Exercise prompt - Print out every line of the material exactly. Include no pictures.

(Data shown)

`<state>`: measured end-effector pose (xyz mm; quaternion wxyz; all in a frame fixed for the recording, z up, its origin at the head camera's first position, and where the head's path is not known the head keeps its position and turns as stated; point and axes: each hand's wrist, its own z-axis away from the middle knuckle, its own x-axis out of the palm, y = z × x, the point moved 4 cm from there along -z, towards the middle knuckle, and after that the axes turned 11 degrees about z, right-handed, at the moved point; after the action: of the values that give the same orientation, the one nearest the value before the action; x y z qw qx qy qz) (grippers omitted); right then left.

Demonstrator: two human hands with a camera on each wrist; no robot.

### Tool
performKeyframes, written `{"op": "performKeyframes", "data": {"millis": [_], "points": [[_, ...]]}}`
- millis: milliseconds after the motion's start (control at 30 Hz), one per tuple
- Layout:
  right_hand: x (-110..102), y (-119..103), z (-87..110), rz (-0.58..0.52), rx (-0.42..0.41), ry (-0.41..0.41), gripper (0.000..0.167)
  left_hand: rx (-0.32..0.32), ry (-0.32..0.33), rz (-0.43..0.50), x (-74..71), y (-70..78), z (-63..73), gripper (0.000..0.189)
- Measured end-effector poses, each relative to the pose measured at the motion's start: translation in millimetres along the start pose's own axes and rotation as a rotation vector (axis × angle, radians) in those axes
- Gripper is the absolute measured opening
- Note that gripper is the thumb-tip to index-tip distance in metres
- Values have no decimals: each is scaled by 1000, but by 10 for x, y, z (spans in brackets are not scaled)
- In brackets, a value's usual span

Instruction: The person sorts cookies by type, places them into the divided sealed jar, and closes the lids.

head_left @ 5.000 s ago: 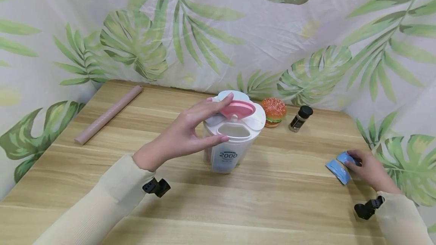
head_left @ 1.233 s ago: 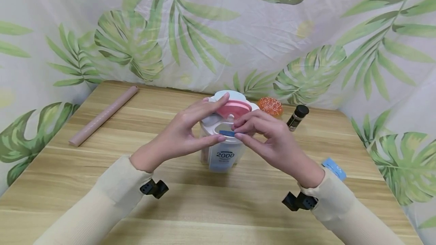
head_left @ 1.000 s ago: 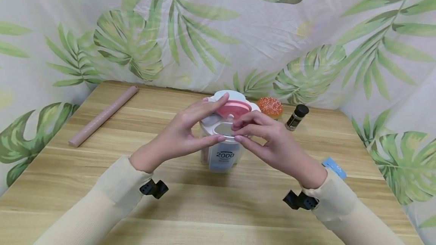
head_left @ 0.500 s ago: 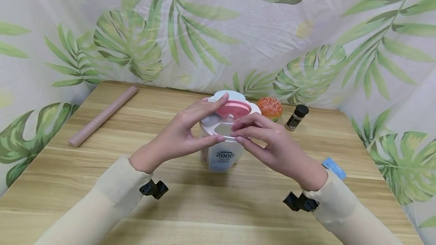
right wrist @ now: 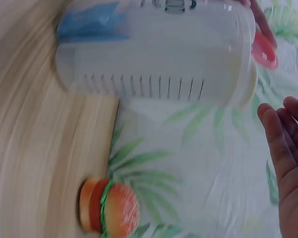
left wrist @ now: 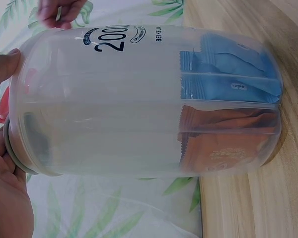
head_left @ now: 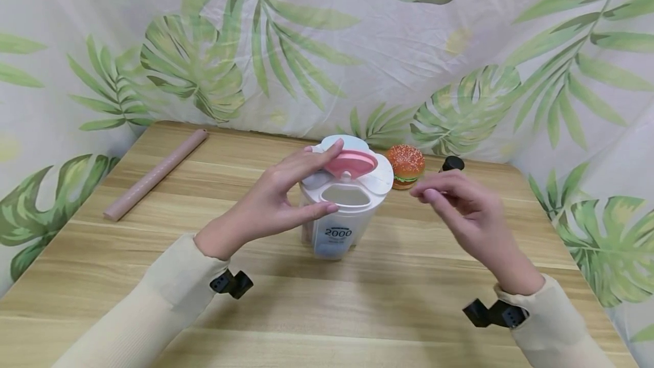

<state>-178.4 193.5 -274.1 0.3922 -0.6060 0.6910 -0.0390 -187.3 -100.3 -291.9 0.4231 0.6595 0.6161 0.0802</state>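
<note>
A clear storage container [head_left: 352, 226] marked "2000" stands upright mid-table, under a white divided lid [head_left: 379, 178]. Its front opening is uncovered, and the pink underside of the raised flap [head_left: 352, 163] shows. My left hand [head_left: 268, 203] grips the lid, fingers at the flap and thumb at the front rim. In the left wrist view, blue packets [left wrist: 233, 74] and orange-brown packets [left wrist: 228, 144] lie in separate compartments at the bottom. My right hand [head_left: 472, 214] is in the air right of the container, fingers loosely bent, with nothing visible in them.
Behind my right hand stands a small black-capped bottle [head_left: 452, 163], partly covered. A toy hamburger [head_left: 405, 166] sits just right of the container. A long dusty-pink rod [head_left: 155, 178] lies at the table's left. A leaf-patterned cloth [head_left: 306, 44] hangs behind.
My right hand carried a blue packet to the opening and let it go inside, then moved away right. The other blue packet is now hidden behind that hand. My left hand has stayed put.
</note>
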Motion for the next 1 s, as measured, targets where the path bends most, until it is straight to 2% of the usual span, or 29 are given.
{"op": "performKeyframes", "data": {"millis": [267,333,400,467,533,600,767,867,1000], "points": [[-478,349,423,255,296,20,18,12,-4,5,0,10,3,86],[-600,455,537,361,375,0,16,19,-3,7,0,14,-1,86],[-715,576,657,469,458,-57,16,23,-1,5,-2,15,-4,86],[-834,698,795,601,537,-160,19,22,-3,0,-3,15,-6,85],[-933,815,933,679,587,-269,25,21,-8,-3,-2,14,-11,85],[-1017,928,1070,717,628,-374,31,20,-11,-6,-2,14,-17,85],[-1162,1153,1328,735,721,-532,40,26,-15,-2,-1,12,-31,85],[-1192,1242,1419,748,748,-586,42,21,-16,-3,-2,11,-24,84],[-1181,1328,1476,732,759,-594,42,4,-12,-7,-9,18,-8,84]]}}
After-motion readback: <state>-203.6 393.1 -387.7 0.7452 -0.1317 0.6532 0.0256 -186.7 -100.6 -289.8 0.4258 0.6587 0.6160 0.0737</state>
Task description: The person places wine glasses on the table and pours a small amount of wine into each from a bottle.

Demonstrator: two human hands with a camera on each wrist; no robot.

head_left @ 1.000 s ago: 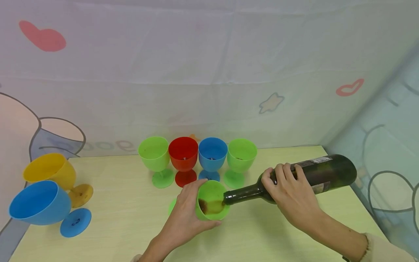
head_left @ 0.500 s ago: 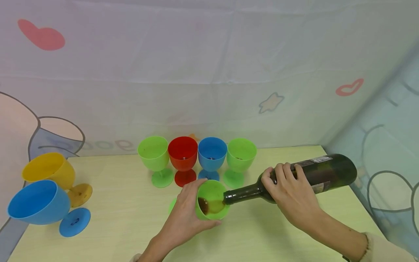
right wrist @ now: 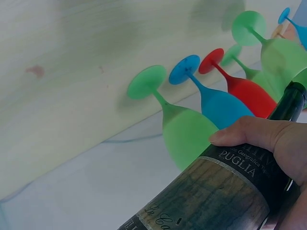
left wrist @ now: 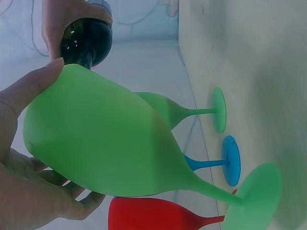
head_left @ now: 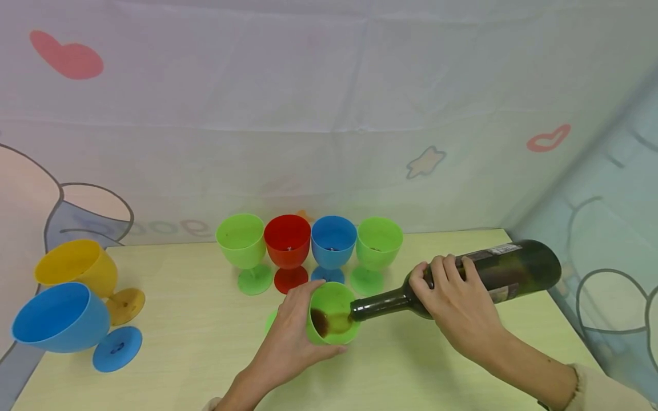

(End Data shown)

Answer to this task -
`<state>`: measured end-effector pose (xyz mm; quaternion wxyz; all in a frame fixed for the recording, z up, its origin at the head camera's first position, and where the head's path is not known the head keeps its position and turns as stated; point and axes: each hand's wrist, its own z-axis away from the middle knuckle, its own x-axis out of the palm, y = z × x, the point moved 4 cm from there along -z, towards the middle knuckle, and after that the axes turned 11 degrees about z, right-handed, at the moved point; after the action: of the values that give the same orientation, the one nearest the value before the action; x y z qw qx qy qz) (grippers omitted); right then left.

Demonstrator: two human hands with a camera on each wrist; no robot.

### Tool
performKeyframes, written `{"op": "performKeyframes", "data": {"millis": [_], "points": [[_, ...]]}}`
- millis: milliseconds after the motion's start (control at 30 Hz), one per tuple
- Layout:
  right_hand: x (-110..102), y (-119..103), z (-87..110), rz (-0.58..0.52), rx (-0.42..0.41), ry (-0.41..0.41), gripper (0.000..0.167)
  left_hand: rx (-0.32..0.32), ry (-0.32..0.33), rz (-0.43..0.50), x (-74..71), y (-70..78), z (-63..73), gripper (0.000..0.189)
- Measured end-effector poses, each relative to the pose measured at the motion's start: translation in millimetres along the start pose's own axes and rotation as a rotation vector (axis × angle, radians) in those axes
- Gripper is the absolute measured opening
- Note that gripper is the thumb-tip to index-tip distance in metres
- Values have no decimals: each is scaled by 1000, but by 10 for x, y, z (spans in brackets are not scaled)
- In brackets, a value's usual span

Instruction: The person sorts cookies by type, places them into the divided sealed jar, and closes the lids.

head_left @ 5.000 s ago: 
head_left @ 1.233 s ago: 
head_left @ 1.000 s ago: 
head_left @ 0.500 s ago: 
right wrist @ now: 
left wrist @ now: 
head_left @ now: 

<state>-178.4 193.5 -274.1 0.3922 -0.6060 0.6910 -0.0390 -187.3 -100.3 -291.9 0.4231 0.6595 0.6161 0.0802</state>
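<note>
A clear storage container [head_left: 352, 226] marked "2000" stands upright mid-table, under a white divided lid [head_left: 379, 178]. Its front opening is uncovered, and the pink underside of the raised flap [head_left: 352, 163] shows. My left hand [head_left: 268, 203] grips the lid, fingers at the flap and thumb at the front rim. In the left wrist view, blue packets [left wrist: 233, 74] and orange-brown packets [left wrist: 228, 144] lie in separate compartments at the bottom. My right hand [head_left: 472, 214] is in the air right of the container, fingers loosely bent, with nothing visible in them.
Behind my right hand stands a small black-capped bottle [head_left: 452, 163], partly covered. A toy hamburger [head_left: 405, 166] sits just right of the container. A long dusty-pink rod [head_left: 155, 178] lies at the table's left. A leaf-patterned cloth [head_left: 306, 44] hangs behind.
My right hand carried a blue packet to the opening and let it go inside, then moved away right. The other blue packet is now hidden behind that hand. My left hand has stayed put.
</note>
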Motion for the next 1 s, as measured, targets where the path bends most, until it is straight to 2% of the usual span, or 29 are given.
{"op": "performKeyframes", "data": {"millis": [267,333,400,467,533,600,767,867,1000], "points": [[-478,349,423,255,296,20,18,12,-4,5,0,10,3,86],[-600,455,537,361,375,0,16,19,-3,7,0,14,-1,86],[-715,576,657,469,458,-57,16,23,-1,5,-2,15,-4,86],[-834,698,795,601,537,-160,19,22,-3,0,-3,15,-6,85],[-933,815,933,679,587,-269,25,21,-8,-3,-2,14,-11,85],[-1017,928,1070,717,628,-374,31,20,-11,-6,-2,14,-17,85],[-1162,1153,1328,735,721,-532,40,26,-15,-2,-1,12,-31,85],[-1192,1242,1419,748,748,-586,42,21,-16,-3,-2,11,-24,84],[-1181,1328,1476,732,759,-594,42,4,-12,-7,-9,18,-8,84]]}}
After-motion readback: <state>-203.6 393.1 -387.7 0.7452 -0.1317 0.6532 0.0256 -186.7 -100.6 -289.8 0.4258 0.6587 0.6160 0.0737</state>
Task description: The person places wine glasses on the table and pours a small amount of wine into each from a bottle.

Demonstrator: two human hands with a camera on each wrist; no robot.

head_left @ 1.000 s ago: 
head_left @ 0.500 s ago: 
right wrist @ now: 
left wrist @ now: 
head_left @ now: 

No more output is expected here.